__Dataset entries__
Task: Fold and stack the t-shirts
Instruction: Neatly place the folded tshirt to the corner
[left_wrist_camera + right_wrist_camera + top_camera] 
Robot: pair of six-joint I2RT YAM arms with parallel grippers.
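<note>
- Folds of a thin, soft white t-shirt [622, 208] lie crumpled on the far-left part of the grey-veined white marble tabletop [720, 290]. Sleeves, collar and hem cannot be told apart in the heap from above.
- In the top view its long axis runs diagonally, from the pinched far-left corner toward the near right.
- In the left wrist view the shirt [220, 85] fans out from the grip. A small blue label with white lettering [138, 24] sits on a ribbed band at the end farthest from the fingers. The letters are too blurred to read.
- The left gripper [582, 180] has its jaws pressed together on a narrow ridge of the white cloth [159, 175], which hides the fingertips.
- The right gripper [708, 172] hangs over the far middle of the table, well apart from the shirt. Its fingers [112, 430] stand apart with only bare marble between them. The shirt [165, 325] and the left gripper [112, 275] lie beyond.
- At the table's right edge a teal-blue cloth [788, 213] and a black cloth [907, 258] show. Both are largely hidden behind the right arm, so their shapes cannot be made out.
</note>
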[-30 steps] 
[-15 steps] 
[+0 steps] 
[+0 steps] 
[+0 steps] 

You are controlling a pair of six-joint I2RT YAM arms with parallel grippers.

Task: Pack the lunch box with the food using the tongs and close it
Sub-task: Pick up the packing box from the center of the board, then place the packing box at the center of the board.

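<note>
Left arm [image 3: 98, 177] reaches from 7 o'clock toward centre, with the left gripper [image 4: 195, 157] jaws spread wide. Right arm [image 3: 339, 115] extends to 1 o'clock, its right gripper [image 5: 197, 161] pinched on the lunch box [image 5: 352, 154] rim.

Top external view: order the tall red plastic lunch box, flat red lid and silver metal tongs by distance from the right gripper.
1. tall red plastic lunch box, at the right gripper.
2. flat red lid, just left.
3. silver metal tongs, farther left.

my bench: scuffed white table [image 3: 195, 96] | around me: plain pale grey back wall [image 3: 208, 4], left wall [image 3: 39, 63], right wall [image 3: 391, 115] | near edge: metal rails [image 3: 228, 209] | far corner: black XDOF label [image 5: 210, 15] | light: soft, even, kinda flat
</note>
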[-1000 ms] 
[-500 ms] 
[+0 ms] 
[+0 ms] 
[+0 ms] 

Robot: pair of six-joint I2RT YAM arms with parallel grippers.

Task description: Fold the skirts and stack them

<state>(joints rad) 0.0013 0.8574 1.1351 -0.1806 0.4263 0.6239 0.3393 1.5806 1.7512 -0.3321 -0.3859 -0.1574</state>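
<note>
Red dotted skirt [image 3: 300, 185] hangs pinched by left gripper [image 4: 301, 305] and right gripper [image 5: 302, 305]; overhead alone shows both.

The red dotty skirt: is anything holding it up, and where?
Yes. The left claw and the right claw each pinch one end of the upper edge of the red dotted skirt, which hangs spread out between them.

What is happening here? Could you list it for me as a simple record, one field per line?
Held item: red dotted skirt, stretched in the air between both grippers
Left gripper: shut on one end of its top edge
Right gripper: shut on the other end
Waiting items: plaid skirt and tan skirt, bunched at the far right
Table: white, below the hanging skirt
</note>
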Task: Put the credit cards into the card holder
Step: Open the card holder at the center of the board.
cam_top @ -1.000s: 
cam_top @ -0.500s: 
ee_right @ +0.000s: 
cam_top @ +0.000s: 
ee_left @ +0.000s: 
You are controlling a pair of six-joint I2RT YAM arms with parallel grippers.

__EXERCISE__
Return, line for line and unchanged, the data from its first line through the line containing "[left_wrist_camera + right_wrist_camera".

__RESPONSE BELOW__
Task: Fold and stack the t-shirts
Instruction: Neatly place the folded tshirt to the corner
[left_wrist_camera + right_wrist_camera + top_camera] 

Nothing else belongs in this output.